▶ _Your instructions_
The answer should consist solely of the lines from the first one below through the line containing "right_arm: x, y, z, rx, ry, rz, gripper", copied exactly.

─── Dataset excerpt ───

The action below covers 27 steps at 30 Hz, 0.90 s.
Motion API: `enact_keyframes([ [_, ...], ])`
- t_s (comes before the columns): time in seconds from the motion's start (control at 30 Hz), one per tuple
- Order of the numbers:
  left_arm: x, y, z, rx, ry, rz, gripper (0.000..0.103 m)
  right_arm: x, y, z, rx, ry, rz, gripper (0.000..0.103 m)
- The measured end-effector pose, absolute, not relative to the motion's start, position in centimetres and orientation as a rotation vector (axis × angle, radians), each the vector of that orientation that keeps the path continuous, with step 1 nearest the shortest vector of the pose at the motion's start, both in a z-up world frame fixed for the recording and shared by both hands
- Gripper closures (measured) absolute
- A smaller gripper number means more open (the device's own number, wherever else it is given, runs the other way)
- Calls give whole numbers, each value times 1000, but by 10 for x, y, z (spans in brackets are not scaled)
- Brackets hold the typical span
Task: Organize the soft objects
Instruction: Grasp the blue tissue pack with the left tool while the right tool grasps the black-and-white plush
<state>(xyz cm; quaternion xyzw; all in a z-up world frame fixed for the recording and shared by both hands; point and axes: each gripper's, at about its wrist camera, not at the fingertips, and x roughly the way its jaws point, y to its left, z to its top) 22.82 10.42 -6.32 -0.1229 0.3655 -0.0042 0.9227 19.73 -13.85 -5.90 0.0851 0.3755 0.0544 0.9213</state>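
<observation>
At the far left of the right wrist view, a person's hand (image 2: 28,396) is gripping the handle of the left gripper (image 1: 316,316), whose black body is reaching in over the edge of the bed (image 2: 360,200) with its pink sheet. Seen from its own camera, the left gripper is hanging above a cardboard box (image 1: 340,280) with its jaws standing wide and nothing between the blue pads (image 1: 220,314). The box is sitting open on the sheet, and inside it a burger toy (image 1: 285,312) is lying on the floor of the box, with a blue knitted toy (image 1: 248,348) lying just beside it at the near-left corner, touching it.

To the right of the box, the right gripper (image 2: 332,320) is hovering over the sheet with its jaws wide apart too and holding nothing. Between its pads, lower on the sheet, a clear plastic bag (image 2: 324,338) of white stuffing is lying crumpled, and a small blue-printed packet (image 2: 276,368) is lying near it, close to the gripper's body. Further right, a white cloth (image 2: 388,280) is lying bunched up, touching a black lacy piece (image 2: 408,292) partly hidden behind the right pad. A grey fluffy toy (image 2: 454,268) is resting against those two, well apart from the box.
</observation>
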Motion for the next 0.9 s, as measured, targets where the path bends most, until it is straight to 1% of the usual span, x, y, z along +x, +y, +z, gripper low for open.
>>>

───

▶ _Expected output_
The action below covers 27 steps at 30 Hz, 0.90 s.
Motion API: `enact_keyframes([ [_, ...], ])`
- t_s (comes before the columns): time in seconds from the motion's start (control at 30 Hz), one per tuple
- Order of the numbers:
  left_arm: x, y, z, rx, ry, rz, gripper (0.000..0.103 m)
  right_arm: x, y, z, rx, ry, rz, gripper (0.000..0.103 m)

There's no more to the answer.